What risk-takers inspire you?

Finding the Random in Everyday Life

My group was surprised by the effectiveness of random stimuli in the creative process, but over the weeks since our class I recognized that I should not have been: it’s been something that I’ve been depending on for years already.

One difficulty of following a vegan diet that isn’t necessarily obvious is the risk of falling into a rut. Veganism requires that you incorporate a healthy variety of foods into your diet in order to get proper, balanced nutrition… but it’s easy to get comfortable with a small variety of staple dishes and repeat them over and over again. For me, cooking is one of my major creative outlets, and I stumbled accidentally into the technique of random-stimulus-to-inspire-creativity when I started to receive a farm share order through a CSA.


When you don’t know from week to week what you’ll be cooking with, it inspires you. If you get watermelon radishes in the box of vegetables, and you’ve never in your life eaten them before (let alone cooked with them!) you have to just dive in and make an effort. Maybe you can find a recipe to start from, and maybe you can’t… but it’s watermelon radishes you have to work with, and that’s what you’re going to eat.
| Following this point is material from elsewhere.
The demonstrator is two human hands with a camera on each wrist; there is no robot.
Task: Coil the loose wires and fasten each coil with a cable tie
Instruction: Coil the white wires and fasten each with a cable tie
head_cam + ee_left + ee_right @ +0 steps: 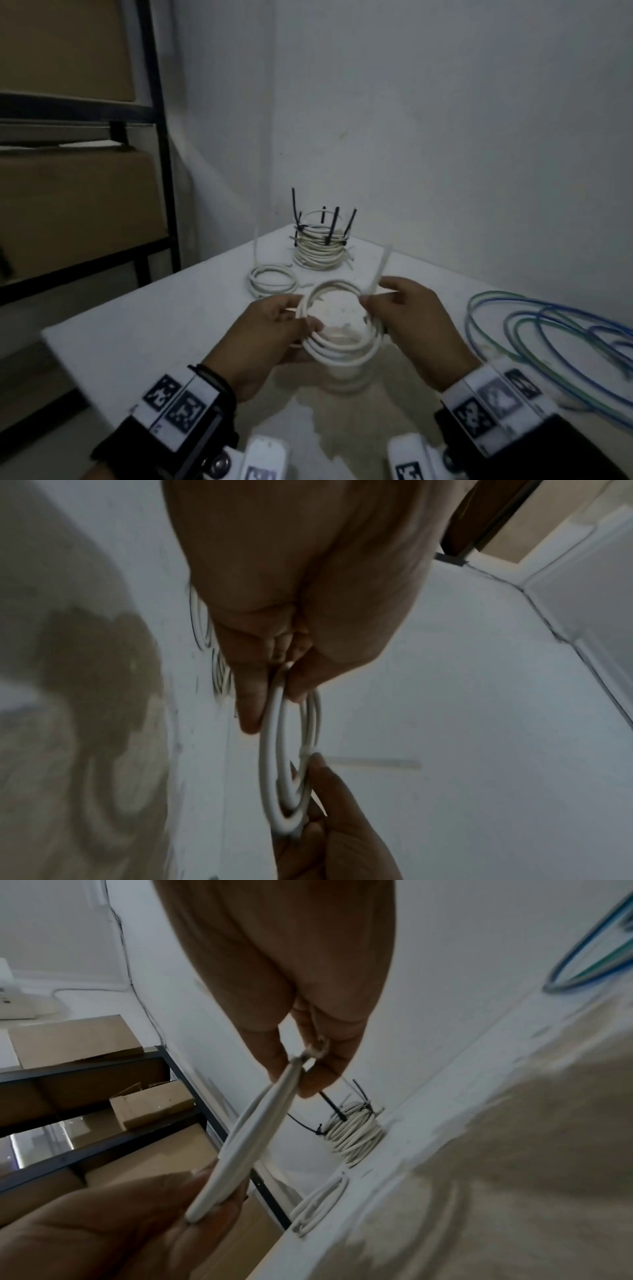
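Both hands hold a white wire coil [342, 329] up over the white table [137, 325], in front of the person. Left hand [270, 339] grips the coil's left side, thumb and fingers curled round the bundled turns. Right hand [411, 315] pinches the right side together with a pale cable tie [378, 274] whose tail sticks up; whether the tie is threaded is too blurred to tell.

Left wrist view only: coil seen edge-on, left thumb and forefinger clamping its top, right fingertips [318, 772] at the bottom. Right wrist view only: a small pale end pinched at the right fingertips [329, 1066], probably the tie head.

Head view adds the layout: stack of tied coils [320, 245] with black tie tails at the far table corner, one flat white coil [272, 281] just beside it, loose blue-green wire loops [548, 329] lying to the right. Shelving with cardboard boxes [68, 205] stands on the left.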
It’s not that different from having rubber bands to work with, when you come right down to it. 

And sometimes, you end up with a great big piles of greens and you have to find a way to keep them interesting.



Playing with the numbers

Creativity in my work is all about finding the story in a sea of numbers. I work with a group of fundraisers, taking stock of their efforts and the gifts they have brought in and reporting out to them so that they can tell how they are doing.

The difficulty of this is that numbers aren't all that exciting to many people. Particularly numbers which they see week in and week out, year after year, following the same basic patterns. Hearing that the Annual Fund made $12,348 more this month than last year may be important, but it doesn't succeed in doing either of the things that a good report should do: it doesn't give them anything specific to act upon, and it doesn't do a good job of motivating them to continue doing their work with passion.
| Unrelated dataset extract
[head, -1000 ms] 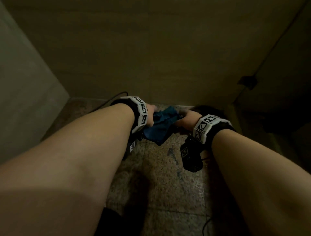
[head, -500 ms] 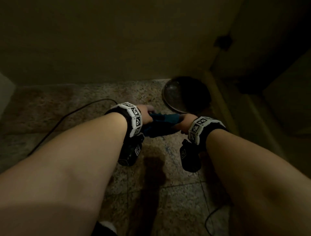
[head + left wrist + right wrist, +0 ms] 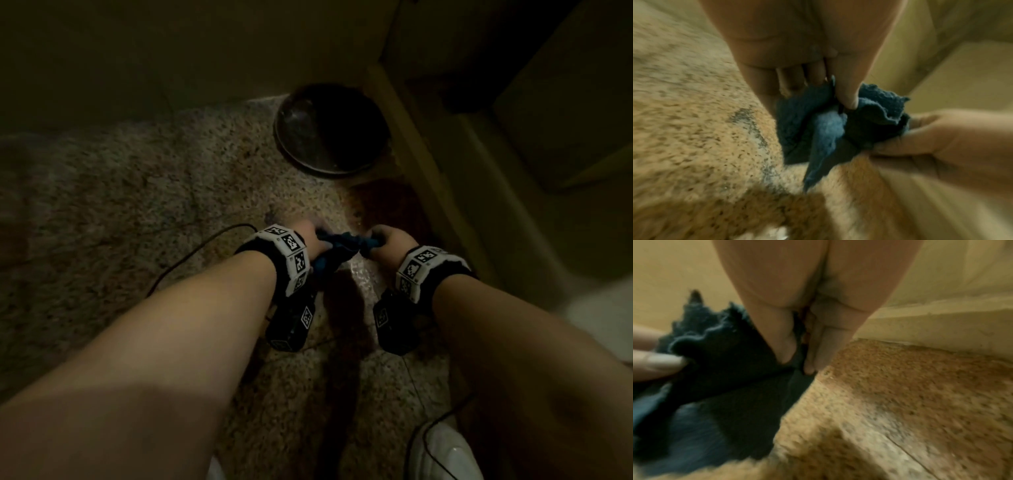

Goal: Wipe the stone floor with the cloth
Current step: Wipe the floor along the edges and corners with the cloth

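A dark blue cloth (image 3: 337, 248) hangs bunched between both hands just above the speckled stone floor (image 3: 137, 212). My left hand (image 3: 310, 236) pinches its left end, and my right hand (image 3: 388, 241) grips its right end. In the left wrist view the left thumb and fingers pinch the blue cloth (image 3: 824, 129), with the right hand (image 3: 931, 139) holding the other side. In the right wrist view the right fingers (image 3: 818, 350) pinch the cloth (image 3: 719, 386), which droops toward the floor (image 3: 890, 402).
A dark round metal bowl (image 3: 329, 130) sits on the floor by the wall ahead. A wooden frame (image 3: 428, 178) runs along the right. A dark stain (image 3: 387, 205) lies beside it. A black cable (image 3: 191, 260) trails left. A white shoe (image 3: 445, 452) shows at the bottom.
The hands have dropped lower toward the floor and pulled the cloth into a tighter bunch between them. The view has tilted down, bringing the bowl and floor into sight.
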### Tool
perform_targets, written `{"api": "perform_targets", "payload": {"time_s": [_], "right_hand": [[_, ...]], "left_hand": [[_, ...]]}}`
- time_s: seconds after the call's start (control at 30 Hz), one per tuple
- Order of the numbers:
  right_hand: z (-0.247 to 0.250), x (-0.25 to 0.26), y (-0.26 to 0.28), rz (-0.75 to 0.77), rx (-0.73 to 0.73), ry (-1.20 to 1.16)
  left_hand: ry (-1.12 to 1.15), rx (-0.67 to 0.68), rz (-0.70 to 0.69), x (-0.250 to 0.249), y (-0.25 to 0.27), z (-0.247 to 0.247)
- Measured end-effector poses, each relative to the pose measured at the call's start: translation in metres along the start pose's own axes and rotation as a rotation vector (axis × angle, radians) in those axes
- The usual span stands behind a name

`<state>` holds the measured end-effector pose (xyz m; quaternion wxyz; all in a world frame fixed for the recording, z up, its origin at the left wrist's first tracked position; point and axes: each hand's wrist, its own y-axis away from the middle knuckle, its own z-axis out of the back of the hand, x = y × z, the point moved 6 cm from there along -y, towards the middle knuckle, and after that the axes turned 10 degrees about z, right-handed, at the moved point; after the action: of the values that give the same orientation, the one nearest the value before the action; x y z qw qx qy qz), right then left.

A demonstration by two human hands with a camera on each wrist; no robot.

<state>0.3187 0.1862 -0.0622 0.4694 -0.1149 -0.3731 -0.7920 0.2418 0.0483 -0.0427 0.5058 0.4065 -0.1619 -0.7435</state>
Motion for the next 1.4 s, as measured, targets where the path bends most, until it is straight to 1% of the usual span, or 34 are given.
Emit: {"api": "perform_targets", "payload": {"time_s": [0.03, 0.1, 0.17, 0.23, 0.3, 0.33, 0.37, 0.47, 0.5, 0.53, 0.6, 0.67, 0.7, 0.8, 0.97, 1.03, 1.1, 1.27, 1.33, 1.4], "right_hand": [[-0.004, -0.007, -0.002, 0.009, -0.019, 0.003], [-0.015, -0.022, -0.006, 0.015, -0.012, 0.056], [-0.036, -0.041, -0.009, 0.012, 0.078, 0.162], [-0.055, -0.058, -0.007, -0.008, 0.199, 0.303], [-0.067, -0.072, -0.004, -0.018, 0.289, 0.369], [-0.069, -0.075, -0.003, -0.016, 0.304, 0.367], [-0.069, -0.076, -0.003, -0.011, 0.287, 0.360], [-0.067, -0.063, -0.001, 0.025, 0.130, 0.348], [-0.070, -0.055, 0.000, 0.057, 0.093, 0.357], [-0.078, -0.046, 0.003, 0.097, 0.092, 0.370], [-0.102, -0.031, 0.002, 0.150, 0.179, 0.404], [-0.124, -0.025, -0.005, 0.137, 0.279, 0.445], [-0.131, -0.024, -0.008, 0.113, 0.306, 0.446], [-0.141, -0.029, -0.017, 0.057, 0.322, 0.443], [-0.137, -0.040, -0.023, 0.125, 0.309, 0.525], [-0.129, -0.047, -0.025, 0.127, 0.303, 0.535], [-0.123, -0.057, -0.024, 0.108, 0.294, 0.549], [-0.113, -0.087, 0.003, 0.058, 0.285, 0.598], [-0.111, -0.093, 0.013, 0.017, 0.283, 0.629], [-0.111, -0.094, 0.018, -0.029, 0.254, 0.630]], "left_hand": [[-0.027, -0.004, -0.016, 0.001, -0.004, -0.006], [-0.141, 0.067, -0.046, 0.004, -0.010, -0.025], [-0.301, 0.155, -0.057, 0.012, -0.014, -0.046], [-0.414, 0.201, -0.029, 0.023, -0.016, -0.059], [-0.490, 0.181, 0.010, 0.032, -0.019, -0.064], [-0.534, 0.170, 0.029, 0.035, -0.021, -0.064], [-0.576, 0.162, 0.050, 0.038, -0.024, -0.063], [-0.687, 0.103, 0.145, 0.053, -0.032, -0.051], [-0.695, 0.082, 0.154, 0.057, -0.034, -0.048], [-0.702, 0.074, 0.159, 0.061, -0.036, -0.047], [-0.721, 0.076, 0.171, 0.069, -0.038, -0.051], [-0.729, 0.098, 0.172, 0.076, -0.039, -0.058], [-0.694, 0.112, 0.177, 0.078, -0.040, -0.062], [-0.635, 0.127, 0.206, 0.083, -0.042, -0.069], [-0.633, 0.068, 0.235, 0.082, -0.052, -0.077], [-0.633, 0.069, 0.251, 0.080, -0.054, -0.083], [-0.631, 0.067, 0.244, 0.075, -0.055, -0.088], [-0.674, 0.032, 0.139, 0.064, -0.060, -0.100], [-0.696, 0.024, 0.105, 0.061, -0.062, -0.104], [-0.716, 0.036, 0.099, 0.060, -0.063, -0.108]]}}
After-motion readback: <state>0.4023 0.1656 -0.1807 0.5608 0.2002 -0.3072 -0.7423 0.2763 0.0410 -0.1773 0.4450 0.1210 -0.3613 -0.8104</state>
So effective reporting requires playing with the numbers. Not changing them, of course, but poking at them and rearranging them, displaying them in new arrangements, looking for the story that they have to tell. It's not unlike the brainstorming activity that we did in class - I can't go in with the answer I want already fixed in my head, but instead I need to use the data as inspiration and continue tossing possibilities at it until some solid ideas begin to show themselves in the array of possibilities.
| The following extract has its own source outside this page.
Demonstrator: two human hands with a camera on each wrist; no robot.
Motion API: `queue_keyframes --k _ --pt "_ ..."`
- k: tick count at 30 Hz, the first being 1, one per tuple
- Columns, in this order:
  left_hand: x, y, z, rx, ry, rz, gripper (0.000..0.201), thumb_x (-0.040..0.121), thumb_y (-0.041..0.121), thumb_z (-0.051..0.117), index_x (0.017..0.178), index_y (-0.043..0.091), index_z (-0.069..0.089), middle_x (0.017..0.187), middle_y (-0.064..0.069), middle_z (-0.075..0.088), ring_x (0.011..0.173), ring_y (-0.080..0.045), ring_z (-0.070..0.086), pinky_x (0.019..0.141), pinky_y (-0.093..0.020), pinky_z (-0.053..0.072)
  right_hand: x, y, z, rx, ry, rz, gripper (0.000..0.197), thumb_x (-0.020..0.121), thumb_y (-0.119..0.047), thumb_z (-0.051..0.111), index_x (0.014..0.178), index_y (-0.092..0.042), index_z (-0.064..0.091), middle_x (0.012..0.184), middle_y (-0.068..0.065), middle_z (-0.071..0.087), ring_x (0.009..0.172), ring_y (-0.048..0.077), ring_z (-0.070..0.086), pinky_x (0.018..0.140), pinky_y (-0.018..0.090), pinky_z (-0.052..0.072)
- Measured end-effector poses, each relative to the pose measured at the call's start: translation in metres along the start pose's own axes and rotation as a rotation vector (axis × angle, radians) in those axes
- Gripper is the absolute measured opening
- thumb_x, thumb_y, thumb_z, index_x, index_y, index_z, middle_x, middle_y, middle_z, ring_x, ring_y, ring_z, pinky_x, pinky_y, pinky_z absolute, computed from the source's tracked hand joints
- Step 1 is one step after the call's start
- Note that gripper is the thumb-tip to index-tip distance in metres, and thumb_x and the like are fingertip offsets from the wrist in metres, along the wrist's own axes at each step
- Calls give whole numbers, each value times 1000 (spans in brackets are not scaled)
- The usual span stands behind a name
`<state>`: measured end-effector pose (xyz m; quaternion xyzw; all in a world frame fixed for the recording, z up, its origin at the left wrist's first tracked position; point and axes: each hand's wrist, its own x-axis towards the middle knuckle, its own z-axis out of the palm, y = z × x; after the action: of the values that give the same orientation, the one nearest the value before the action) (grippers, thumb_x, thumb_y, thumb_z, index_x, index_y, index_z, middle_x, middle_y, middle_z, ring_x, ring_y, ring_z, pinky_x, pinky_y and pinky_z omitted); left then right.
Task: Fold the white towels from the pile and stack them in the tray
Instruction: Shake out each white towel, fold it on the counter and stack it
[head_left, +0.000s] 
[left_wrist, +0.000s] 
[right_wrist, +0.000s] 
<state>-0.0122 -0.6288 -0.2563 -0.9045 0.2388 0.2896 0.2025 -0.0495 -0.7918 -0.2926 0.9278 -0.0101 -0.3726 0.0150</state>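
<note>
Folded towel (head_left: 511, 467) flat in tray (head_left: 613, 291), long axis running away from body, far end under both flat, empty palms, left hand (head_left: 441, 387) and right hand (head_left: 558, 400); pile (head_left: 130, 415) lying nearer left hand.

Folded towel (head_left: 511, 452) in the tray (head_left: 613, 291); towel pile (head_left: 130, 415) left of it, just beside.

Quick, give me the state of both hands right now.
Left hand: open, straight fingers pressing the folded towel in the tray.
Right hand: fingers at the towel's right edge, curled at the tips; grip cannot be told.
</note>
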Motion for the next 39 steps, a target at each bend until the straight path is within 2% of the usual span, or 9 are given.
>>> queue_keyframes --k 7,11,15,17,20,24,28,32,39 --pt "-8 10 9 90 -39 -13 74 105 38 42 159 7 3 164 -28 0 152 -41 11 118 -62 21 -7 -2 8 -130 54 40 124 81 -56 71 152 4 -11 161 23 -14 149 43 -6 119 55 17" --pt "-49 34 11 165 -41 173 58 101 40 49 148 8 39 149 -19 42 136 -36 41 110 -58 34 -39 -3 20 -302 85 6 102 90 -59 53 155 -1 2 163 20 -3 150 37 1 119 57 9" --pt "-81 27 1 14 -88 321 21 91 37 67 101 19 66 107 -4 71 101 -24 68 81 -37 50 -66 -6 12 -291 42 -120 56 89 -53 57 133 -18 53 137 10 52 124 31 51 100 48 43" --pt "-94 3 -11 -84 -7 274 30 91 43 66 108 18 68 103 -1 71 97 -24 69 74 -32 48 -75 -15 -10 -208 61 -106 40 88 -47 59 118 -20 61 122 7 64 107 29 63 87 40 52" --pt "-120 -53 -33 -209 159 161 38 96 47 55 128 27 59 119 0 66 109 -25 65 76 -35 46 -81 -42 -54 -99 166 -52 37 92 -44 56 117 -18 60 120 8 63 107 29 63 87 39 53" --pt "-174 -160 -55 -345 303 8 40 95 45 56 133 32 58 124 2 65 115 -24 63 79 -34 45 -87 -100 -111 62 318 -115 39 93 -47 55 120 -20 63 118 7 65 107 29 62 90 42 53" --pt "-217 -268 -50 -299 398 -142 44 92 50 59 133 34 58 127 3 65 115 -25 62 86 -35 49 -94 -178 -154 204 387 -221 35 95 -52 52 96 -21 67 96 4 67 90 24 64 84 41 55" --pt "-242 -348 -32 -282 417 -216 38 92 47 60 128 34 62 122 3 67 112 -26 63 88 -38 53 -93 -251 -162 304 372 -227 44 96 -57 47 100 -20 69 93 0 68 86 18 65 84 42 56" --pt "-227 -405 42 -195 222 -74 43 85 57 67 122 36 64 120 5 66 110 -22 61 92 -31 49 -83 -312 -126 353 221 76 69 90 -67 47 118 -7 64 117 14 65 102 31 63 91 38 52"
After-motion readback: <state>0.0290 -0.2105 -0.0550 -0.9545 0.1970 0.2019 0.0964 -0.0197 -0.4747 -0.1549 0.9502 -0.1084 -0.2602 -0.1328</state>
As often as not, it's a question of finding the right visualization for me - putting the numbers into different types of charts and grouping them by different categories until something stands out so clearly that it has an impact and a meaning that can be immediately grasped.

To take a real example of this, I was recently reporting on the progress of an annual fundraising effort, but to most of our standard reports it appeared to be performing exactly the same as it had the year before despite the fact that several things had changed dramatically - a different group was being appealed to, different events were being held, and so on. Did that mean that the changes had no effect on our population of potential donors? Or was something else going on? I began to chart the gifts in as many ways as I could, organizing the data year-to-year by type of donor, by the types of gifts they made... but when I charted the data by the circumstances of how we asked them, an important story practically leaped off the page at me: last year's events had been hugely successful, and this year's lagged far behind - but we had made up that gap entirely in personal face-to-face asks. It was a story that mattered for two reasons: first off, it was something I could show the gift officers that energized them and made them feel like their efforts had paid off. But it was important in its own right to know - our approach had changed, and it had a dramatic effect on our donors. Rather than assuming that efforts hadn't changed things, we knew that we had strengthened one area dramatically and it was time to find ways to shore up the other area that had slipped.